Tim Peters tim.peters at gmail.com
Sun May 13 17:30:21 EDT 2018


[Tim]
> ...
> - If the target is not local to any function enclosing F, and is not
> declared `global` in the block containing F, then the target is bound
> in the block containing F.

FYI, that's still not right, but I've been distracted by trying to
convince myself that the manual actually defines what happens when
absurdly deeply nested functions mix local values for a name at some
levels with a `global` declaration of the name at other levels.

I suspect that the above should be reworded to the simpler:

- If the target is not  declared `global` or `nonlocal` in the block
  containing F, then the target is bound in the block containing F.

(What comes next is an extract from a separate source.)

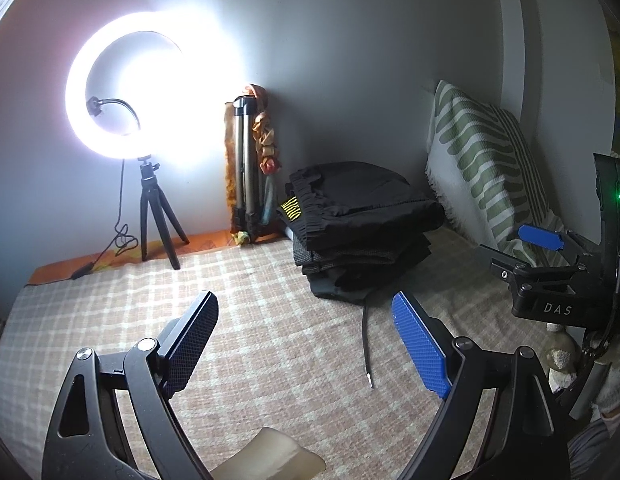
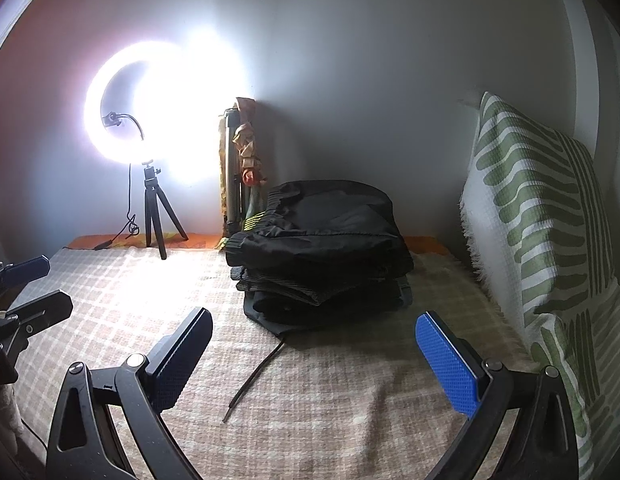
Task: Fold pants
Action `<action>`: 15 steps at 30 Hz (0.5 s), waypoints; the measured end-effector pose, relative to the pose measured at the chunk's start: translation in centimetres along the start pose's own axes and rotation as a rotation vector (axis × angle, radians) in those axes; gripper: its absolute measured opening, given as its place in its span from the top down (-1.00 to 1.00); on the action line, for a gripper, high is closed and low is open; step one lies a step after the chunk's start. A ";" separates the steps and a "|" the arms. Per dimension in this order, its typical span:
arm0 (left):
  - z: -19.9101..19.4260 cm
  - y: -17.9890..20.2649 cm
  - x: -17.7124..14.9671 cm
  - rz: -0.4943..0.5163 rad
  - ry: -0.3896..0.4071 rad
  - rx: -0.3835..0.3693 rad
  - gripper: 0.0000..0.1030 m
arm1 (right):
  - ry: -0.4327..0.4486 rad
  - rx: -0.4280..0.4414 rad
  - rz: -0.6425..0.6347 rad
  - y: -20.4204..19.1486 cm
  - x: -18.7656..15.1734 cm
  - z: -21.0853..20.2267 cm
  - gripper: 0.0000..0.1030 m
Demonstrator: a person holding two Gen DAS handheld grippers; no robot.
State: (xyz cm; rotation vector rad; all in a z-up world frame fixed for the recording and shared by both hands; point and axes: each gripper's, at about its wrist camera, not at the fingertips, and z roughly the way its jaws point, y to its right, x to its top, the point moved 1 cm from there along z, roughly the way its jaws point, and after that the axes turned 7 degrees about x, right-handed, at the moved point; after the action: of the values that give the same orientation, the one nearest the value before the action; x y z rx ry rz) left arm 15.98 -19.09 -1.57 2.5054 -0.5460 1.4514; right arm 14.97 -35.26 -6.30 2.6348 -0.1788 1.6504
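A stack of folded dark pants (image 1: 358, 232) lies on the checked bed cover (image 1: 269, 344) near the back wall; it also shows in the right wrist view (image 2: 322, 256). A black drawstring (image 1: 366, 344) trails from the stack toward me, also in the right wrist view (image 2: 253, 380). My left gripper (image 1: 305, 344) is open and empty, held above the cover in front of the stack. My right gripper (image 2: 316, 360) is open and empty, just short of the stack. Each gripper shows at the edge of the other's view: the right one (image 1: 550, 248) and the left one (image 2: 25, 284).
A lit ring light on a small tripod (image 1: 153, 208) stands at the back left, its cable (image 1: 109, 248) on the bed. A folded tripod (image 1: 245, 168) leans on the wall. A green-striped pillow (image 1: 482, 160) leans against the wall on the right.
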 end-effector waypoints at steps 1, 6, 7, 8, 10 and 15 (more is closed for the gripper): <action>-0.1 0.0 0.0 0.001 -0.001 -0.003 -0.72 | 0.001 0.001 0.000 0.0 0.0 0.0 -0.99; -0.2 0.2 0.1 0.007 0.002 -0.001 -0.72 | 0.001 0.000 -0.006 -0.2 0.0 0.1 -0.99; -0.2 0.2 0.1 0.006 0.003 -0.002 -0.72 | 0.000 0.001 -0.004 -0.2 0.0 0.1 -0.99; -0.2 0.2 0.1 0.006 0.003 -0.002 -0.72 | -0.001 0.001 -0.005 -0.3 0.0 0.0 -0.99; -0.1 0.3 0.2 0.005 0.001 -0.004 -0.72 | 0.000 0.000 -0.008 -0.4 0.0 0.1 -1.00; -0.1 0.4 0.3 0.006 0.004 -0.005 -0.72 | -0.001 0.001 -0.005 -0.4 -0.1 0.1 -1.00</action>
State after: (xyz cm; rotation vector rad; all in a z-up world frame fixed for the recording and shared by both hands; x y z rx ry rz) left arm 15.88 -19.48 -1.31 2.4987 -0.5564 1.4553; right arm 15.05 -34.86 -6.39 2.6343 -0.1708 1.6482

That makes "intuitive sense" because if the target is declared
`global` or `nonlocal` the meaning of binding in the block is already
defined to affect a not-local scope, while if it's not declared at all
then binding in the block "should" establish that it's local.to the
block (regardless of how containing scopes treat the same name)

But whether that all follows from what the manual already says
requires more staring at it ;-)

Regardless, if anyone were to point it out, I'd agree that it _should_
count against this that establishing which names are local to a block
may require searching top-level comprehensions in the block for
assignment expressions.  On a scale of minus a million to plus a
million, I'd only weight that in the negative thousands, though ;-)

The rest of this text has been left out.